**WHAT YOU HAVE TO DO**
Scan the listing below for the word "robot" and copy every line that has it.

─── DATA FOR THIS EXERCISE ───

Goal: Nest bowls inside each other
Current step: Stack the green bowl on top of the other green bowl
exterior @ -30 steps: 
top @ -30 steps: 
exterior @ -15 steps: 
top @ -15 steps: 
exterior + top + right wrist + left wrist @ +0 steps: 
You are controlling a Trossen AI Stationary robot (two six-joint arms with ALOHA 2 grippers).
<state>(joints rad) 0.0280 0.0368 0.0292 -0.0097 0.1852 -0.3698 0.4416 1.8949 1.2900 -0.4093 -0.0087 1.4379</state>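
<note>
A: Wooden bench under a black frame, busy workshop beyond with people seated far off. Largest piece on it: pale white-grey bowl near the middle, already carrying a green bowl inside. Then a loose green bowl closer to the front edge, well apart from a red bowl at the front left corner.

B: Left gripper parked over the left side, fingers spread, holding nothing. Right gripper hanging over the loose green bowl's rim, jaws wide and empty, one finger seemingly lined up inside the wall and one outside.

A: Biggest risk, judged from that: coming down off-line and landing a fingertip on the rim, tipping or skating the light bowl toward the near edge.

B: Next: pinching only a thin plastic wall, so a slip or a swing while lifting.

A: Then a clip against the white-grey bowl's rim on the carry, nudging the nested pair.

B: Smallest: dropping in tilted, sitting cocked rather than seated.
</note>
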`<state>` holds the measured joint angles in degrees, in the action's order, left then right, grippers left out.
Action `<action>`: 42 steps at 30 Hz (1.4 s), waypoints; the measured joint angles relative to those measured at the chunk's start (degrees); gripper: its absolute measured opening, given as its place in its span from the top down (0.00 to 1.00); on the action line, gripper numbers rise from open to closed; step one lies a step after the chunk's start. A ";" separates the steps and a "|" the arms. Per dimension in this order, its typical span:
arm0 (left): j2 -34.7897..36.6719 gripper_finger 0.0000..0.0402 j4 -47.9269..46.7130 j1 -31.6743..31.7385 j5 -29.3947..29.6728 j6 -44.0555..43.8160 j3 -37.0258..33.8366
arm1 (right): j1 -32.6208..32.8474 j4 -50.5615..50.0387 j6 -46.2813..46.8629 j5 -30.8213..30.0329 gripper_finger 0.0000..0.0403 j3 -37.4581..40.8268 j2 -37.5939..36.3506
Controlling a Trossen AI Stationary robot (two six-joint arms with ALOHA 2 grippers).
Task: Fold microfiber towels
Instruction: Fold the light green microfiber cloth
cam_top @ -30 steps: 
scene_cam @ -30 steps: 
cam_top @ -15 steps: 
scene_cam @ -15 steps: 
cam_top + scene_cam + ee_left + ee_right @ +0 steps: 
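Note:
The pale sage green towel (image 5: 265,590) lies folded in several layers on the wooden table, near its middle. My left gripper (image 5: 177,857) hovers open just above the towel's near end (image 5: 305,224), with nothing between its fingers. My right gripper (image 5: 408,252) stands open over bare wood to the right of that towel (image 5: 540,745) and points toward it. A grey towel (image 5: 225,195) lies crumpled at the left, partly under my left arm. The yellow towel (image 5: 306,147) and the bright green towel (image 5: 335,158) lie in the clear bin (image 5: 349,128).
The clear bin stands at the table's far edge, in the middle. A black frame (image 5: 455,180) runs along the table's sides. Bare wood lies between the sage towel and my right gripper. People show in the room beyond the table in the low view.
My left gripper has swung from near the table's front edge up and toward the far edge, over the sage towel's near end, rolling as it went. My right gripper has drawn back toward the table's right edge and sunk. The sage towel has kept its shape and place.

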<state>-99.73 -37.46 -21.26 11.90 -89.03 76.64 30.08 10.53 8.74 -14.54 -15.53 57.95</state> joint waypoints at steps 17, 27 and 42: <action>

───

**EXERCISE OUTPUT**
You are controlling a Trossen AI Stationary robot (two six-joint arms with ALOHA 2 grippers).
Controlling a Trossen AI Stationary robot (two six-joint arms with ALOHA 2 grippers).

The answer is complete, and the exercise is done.